* **WHAT THE TASK REQUIRES**:
Using the entries below, write out the line with "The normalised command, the", the line with "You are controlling", and every line in between, exactly as each is written.

....................

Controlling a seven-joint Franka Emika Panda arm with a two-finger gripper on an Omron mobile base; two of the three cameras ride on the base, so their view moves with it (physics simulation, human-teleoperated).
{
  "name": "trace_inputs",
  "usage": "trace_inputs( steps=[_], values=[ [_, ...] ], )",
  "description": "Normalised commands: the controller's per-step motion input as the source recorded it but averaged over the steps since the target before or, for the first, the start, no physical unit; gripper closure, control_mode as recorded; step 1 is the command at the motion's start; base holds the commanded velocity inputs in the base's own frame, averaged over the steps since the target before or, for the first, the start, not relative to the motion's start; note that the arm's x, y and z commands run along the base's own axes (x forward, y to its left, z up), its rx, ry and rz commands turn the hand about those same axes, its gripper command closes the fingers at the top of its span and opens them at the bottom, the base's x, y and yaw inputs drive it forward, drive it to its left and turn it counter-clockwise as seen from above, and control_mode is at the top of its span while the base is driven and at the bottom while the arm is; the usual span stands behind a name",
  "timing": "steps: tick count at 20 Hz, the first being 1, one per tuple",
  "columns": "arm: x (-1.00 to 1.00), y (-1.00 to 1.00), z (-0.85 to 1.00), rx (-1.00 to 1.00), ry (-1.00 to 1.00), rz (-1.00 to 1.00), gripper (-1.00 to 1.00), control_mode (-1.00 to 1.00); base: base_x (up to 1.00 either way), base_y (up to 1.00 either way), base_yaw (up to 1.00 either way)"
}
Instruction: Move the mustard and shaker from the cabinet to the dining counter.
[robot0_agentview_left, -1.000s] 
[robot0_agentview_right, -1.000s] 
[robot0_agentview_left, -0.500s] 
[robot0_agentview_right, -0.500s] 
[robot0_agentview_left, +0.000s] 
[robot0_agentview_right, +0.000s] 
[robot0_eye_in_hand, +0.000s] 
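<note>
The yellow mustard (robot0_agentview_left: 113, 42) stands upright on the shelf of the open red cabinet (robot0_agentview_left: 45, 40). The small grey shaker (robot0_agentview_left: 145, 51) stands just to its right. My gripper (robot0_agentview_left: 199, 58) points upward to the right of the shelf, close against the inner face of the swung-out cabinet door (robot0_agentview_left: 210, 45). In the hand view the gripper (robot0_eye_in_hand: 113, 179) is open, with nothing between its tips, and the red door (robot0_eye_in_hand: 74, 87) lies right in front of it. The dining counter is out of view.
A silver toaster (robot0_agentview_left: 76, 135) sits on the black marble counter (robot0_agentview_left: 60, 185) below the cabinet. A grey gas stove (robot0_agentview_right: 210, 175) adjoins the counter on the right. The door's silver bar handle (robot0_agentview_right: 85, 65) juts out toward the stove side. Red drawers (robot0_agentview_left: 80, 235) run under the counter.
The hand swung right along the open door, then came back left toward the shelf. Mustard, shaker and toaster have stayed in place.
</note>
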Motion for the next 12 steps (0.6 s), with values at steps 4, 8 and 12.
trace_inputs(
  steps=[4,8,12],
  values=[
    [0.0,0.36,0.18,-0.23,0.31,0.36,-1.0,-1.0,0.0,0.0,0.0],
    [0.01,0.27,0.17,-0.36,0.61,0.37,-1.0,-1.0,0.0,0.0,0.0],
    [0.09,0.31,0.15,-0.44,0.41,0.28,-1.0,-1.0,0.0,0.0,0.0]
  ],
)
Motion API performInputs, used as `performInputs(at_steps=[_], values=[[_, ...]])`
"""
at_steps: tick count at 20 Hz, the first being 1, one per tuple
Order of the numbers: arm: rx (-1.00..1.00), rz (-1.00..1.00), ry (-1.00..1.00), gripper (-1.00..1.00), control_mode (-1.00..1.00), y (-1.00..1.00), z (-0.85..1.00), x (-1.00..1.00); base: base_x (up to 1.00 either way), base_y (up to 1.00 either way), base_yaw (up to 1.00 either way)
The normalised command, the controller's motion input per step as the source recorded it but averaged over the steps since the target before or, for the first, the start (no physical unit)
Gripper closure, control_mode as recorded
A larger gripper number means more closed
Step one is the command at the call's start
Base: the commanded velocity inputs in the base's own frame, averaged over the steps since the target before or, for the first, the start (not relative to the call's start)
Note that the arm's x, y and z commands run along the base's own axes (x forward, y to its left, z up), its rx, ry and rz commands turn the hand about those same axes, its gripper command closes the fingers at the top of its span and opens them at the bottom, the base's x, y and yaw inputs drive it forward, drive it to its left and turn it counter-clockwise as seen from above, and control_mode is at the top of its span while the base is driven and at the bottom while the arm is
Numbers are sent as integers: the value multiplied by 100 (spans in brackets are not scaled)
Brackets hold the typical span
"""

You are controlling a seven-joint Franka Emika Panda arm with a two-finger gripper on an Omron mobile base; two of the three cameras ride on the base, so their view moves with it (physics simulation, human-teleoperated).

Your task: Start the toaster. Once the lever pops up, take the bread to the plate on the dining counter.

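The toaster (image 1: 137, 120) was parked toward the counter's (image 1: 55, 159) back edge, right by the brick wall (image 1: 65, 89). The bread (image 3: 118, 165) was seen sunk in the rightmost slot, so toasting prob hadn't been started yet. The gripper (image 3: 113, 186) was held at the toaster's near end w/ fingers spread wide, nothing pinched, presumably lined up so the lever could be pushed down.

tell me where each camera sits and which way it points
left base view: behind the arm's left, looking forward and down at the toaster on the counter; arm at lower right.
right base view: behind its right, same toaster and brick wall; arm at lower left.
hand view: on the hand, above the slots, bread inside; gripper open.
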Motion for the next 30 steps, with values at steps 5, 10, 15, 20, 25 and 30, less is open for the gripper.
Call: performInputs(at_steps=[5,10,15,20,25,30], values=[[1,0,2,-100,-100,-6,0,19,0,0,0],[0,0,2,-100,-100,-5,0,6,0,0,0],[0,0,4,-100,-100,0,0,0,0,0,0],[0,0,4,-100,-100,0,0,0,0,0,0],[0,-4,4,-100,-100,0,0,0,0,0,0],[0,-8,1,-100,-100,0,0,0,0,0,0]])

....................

* **TASK OUTPUT**:
The normalised command, the controller's motion input per step as the source recorded it but averaged over the steps since the target before or, for the first, the start (no physical unit)
Gripper closure, control_mode as recorded
A larger gripper number means more closed
Step one is the command at the call's start
Base: the commanded velocity inputs in the base's own frame, averaged over the steps since the target before or, for the first, the start (not relative to the call's start)
Note that the arm's x, y and z commands run along the base's own axes (x forward, y to its left, z up), its rx, ry and rz commands turn the hand about those same axes, its gripper command closes the fingers at the top of its span and opens them at the bottom, the base's x, y and yaw inputs drive it forward, drive it to its left and turn it counter-clockwise as seen from above, and control_mode is at the top of its span while the base is driven and at the bottom while the arm is
Numbers are sent as integers: the value multiplied by 100 (spans in brackets are not scaled)
Brackets hold the typical span
"""

You are controlling a seven-joint Franka Emika Panda arm with a two-finger gripper on an Omron mobile base; two of the three cameras ride on the base, so their view moves with it (physics simulation, human-teleoperated).

The work for this exercise is now done.